PROBLEM TO SOLVE
Reproduce the listing that follows in full. Omit its images.
(DATASET CONTENT)
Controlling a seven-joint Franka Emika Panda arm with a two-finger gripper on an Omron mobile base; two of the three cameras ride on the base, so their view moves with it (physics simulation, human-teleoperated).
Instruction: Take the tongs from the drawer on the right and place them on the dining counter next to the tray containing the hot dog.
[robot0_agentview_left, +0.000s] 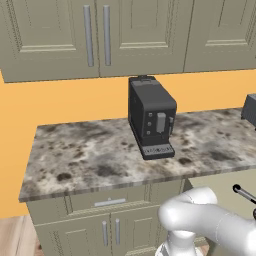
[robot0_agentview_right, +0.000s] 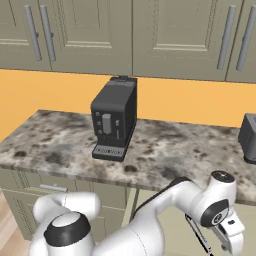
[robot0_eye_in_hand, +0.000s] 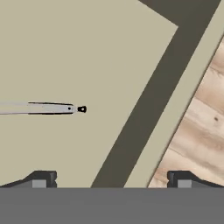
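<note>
- Gripper (robot0_eye_in_hand: 109, 179): jaws spread wide, holding nothing; it looks straight down into the open drawer (robot0_eye_in_hand: 65, 52).
- In the hand view, one fingertip stands over the pale drawer floor and the other over the drawer's outer edge, next to the wood floor (robot0_eye_in_hand: 205, 131).
- Tongs (robot0_eye_in_hand: 43, 108): flat on the drawer floor, apart from the gripper and off to one side of its centre line.
- Tongs axis: in the hand view the long axis runs nearly level across the picture; the black end cap points toward the drawer's dark wall (robot0_eye_in_hand: 148, 105), and the silver arms run out of frame the other way.
- In the left base view the tongs (robot0_agentview_left: 244, 194) lie at the far right, below the counter (robot0_agentview_left: 100, 150).
- Risk: descending from here would likely miss the tongs, since they are not between the fingers.
- Risk: the fingertip over the drawer edge may strike the wall on the way down.
- Risk: a thin, flat utensil may slip or pivot if pinched near its end.
- The coffee machine (robot0_agentview_left: 151, 117) stands on the counter, well clear.
</note>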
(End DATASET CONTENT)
EXPECTED ANSWER
Controlling a seven-joint Franka Emika Panda arm with a two-finger gripper on an Omron mobile base; two of the three cameras ride on the base, so their view moves with it (physics simulation, human-teleoperated).
Instruction: Take the tongs from the drawer on the right and place them on the dining counter next to the tray containing the hot dog.
[robot0_agentview_left, +0.000s] 
[robot0_agentview_right, +0.000s] 
[robot0_eye_in_hand, +0.000s] 
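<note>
- Gripper (robot0_eye_in_hand: 109, 179): jaws spread wide, holding nothing; it looks straight down into the open drawer (robot0_eye_in_hand: 65, 52).
- In the hand view, one fingertip stands over the pale drawer floor and the other over the drawer's outer edge, next to the wood floor (robot0_eye_in_hand: 205, 131).
- Tongs (robot0_eye_in_hand: 43, 108): flat on the drawer floor, apart from the gripper and off to one side of its centre line.
- Tongs axis: in the hand view the long axis runs nearly level across the picture; the black end cap points toward the drawer's dark wall (robot0_eye_in_hand: 148, 105), and the silver arms run out of frame the other way.
- In the left base view the tongs (robot0_agentview_left: 244, 194) lie at the far right, below the counter (robot0_agentview_left: 100, 150).
- Risk: descending from here would likely miss the tongs, since they are not between the fingers.
- Risk: the fingertip over the drawer edge may strike the wall on the way down.
- Risk: a thin, flat utensil may slip or pivot if pinched near its end.
- The coffee machine (robot0_agentview_left: 151, 117) stands on the counter, well clear.
</note>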

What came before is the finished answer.